Your implementation must be written in `Triton`, be called via the interface
`torch.ops.llm_scaling_week.swiglu_fwd(a, b)` and return only a single
`torch.Tensor` – the result of the operation.

The implementation will be checked for correctness and performance.
To pass the correctness test, the result of your function must match the output of
the eager `swiglu` implementation under `torch.allclose`.
To pass the performance test, your function must take **≤ 75%** of the time of the
eager `swiglu` implementation.

**It is guaranteed that the inputs will be `contiguous` tensors. The types and shapes
of the input tensors `a` and `b` are the same.**
Note that the function must work with both `fp32` and `bf16` tensors.
The function must work efficiently regardless of the tensor shape.

The reference solution passes all tests both on H100 and in Google Colab.

## Note

You can view the test logs by downloading the output of test 1 on the contest website.
Do not rename the `solution.py` file.
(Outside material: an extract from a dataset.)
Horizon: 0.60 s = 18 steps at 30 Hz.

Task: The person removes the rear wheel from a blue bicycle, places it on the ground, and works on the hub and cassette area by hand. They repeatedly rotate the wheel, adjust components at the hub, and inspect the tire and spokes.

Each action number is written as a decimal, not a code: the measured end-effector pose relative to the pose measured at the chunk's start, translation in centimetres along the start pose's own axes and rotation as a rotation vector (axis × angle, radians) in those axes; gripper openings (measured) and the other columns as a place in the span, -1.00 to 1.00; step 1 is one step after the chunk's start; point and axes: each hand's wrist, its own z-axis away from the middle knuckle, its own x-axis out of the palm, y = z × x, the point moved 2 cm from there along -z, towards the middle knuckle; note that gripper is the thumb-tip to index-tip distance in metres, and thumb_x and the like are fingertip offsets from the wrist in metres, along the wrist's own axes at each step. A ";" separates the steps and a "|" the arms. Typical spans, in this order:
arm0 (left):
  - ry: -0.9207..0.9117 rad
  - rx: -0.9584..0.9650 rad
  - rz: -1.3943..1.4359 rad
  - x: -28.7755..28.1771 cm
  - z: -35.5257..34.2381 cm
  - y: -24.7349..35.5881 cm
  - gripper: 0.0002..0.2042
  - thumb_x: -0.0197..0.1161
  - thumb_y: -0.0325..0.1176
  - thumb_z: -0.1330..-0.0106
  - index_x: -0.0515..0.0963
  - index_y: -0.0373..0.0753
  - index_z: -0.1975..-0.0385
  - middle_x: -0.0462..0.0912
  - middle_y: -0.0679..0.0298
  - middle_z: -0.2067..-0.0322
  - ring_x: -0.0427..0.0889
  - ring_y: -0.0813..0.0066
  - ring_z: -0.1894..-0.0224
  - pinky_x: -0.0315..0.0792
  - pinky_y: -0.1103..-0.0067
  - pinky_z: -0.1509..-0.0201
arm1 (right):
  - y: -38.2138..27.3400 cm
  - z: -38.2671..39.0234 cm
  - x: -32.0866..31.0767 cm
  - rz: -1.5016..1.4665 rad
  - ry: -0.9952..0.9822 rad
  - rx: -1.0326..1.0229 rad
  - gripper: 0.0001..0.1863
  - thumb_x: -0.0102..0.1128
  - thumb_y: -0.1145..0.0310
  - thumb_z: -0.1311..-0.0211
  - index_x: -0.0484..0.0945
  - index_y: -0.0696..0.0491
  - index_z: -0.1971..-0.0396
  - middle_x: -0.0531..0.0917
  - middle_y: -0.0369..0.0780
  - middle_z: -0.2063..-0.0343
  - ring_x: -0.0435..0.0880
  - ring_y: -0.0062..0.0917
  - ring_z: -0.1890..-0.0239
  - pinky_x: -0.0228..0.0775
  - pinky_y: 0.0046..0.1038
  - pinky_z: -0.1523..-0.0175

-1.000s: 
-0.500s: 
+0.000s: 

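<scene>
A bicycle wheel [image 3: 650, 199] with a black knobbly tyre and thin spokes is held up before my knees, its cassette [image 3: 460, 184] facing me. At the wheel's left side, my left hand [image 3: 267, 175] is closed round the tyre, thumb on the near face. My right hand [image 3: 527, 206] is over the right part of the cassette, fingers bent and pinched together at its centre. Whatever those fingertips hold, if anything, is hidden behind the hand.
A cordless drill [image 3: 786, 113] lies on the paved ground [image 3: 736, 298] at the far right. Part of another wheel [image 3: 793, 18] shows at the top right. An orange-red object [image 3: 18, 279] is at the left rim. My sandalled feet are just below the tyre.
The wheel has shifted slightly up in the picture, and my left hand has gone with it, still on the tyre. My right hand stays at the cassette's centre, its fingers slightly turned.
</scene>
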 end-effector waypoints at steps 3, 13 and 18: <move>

Your solution must be in this file.



In [1]:
!pip install -q triton

import torch
print("CUDA available:", torch.cuda.is_available())

CUDA available: True


In [2]:
# First try

# import torch
# import triton
# import triton.language as tl
# from torch.library import Library

# _lib = Library("llm_scaling_week", "DEF")
# _lib.define("swiglu_fwd(Tensor a, Tensor b) -> Tensor") 

# @triton.jit
# def swiglu_kernel(a_ptr, b_ptr, out_ptr, n_elements: tl.constexpr, BLOCK_SIZE: tl.constexpr):
#     pid = tl.program_id(axis=0)                       
#     offs = pid * BLOCK_SIZE + tl.arange(0, BLOCK_SIZE) 
#     mask = offs < n_elements                           
    
#     a_vals = tl.load(a_ptr + offs, mask=mask, other=0.0)
#     b_vals = tl.load(b_ptr + offs, mask=mask, other=0.0)
    
#     a_vals_f32 = a_vals.to(tl.float32)
#     b_vals_f32 = b_vals.to(tl.float32)
#     silu_a = a_vals_f32 * tl.sigmoid(a_vals_f32)
#     out_f32 = silu_a * b_vals_f32
    
#     out_vals = out_f32.to(a_vals.dtype)  
#     tl.store(out_ptr + offs, out_vals, mask=mask)     
    

# def _swiglu_fwd_impl(a: torch.Tensor, b: torch.Tensor) -> torch.Tensor:
#     if not a.is_cuda or not b.is_cuda:
#         raise RuntimeError("swiglu_fwd: both inputs must be CUDA tensors")
#     if a.dtype not in (torch.float32, torch.bfloat16) or b.dtype not in (torch.float32, torch.bfloat16):
#         raise RuntimeError("swiglu_fwd: inputs must be float32 or bfloat16 tensors")
#     if a.dtype != b.dtype:
#         raise RuntimeError("swiglu_fwd: inputs must have the same dtype")
#     if a.shape != b.shape:
#         raise RuntimeError("swiglu_fwd: inputs must have the same shape")
#     if not a.is_contiguous():
#         a = a.contiguous()
#     if not b.is_contiguous():
#         b = b.contiguous()
#     out = torch.empty_like(a)
    
#     n_elements = a.numel()
#     grid = (triton.cdiv(n_elements, 256),) 
#     swiglu_kernel[grid](a, b, out, n_elements, BLOCK_SIZE=256, num_warps=4)
#     return out

# _impl_lib = Library("llm_scaling_week", "IMPL")
# _impl_lib.impl("swiglu_fwd", _swiglu_fwd_impl, "CUDA")


import torch
import triton
import triton.language as tl
from torch.library import Library

try:
    _def_lib = Library("llm_scaling_week", "DEF")
    _def_lib.define("swiglu_fwd(Tensor a, Tensor b) -> Tensor")
except RuntimeError:
    pass


@triton.autotune(
    configs=[
        triton.Config({"BLOCK_SIZE": 256}, num_warps=4),
        triton.Config({"BLOCK_SIZE": 512}, num_warps=4),
        triton.Config({"BLOCK_SIZE": 1024}, num_warps=8),
        triton.Config({"BLOCK_SIZE": 2048}, num_warps=8),
    ],
    key=["n_elements"],
)
@triton.jit
def swiglu_kernel(a_ptr, b_ptr, out_ptr, n_elements, BLOCK_SIZE: tl.constexpr):
    pid = tl.program_id(0)
    offs = pid * BLOCK_SIZE + tl.arange(0, BLOCK_SIZE)
    mask = offs < n_elements

    a_vals = tl.load(a_ptr + offs, mask=mask, other=0.0)
    b_vals = tl.load(b_ptr + offs, mask=mask, other=0.0)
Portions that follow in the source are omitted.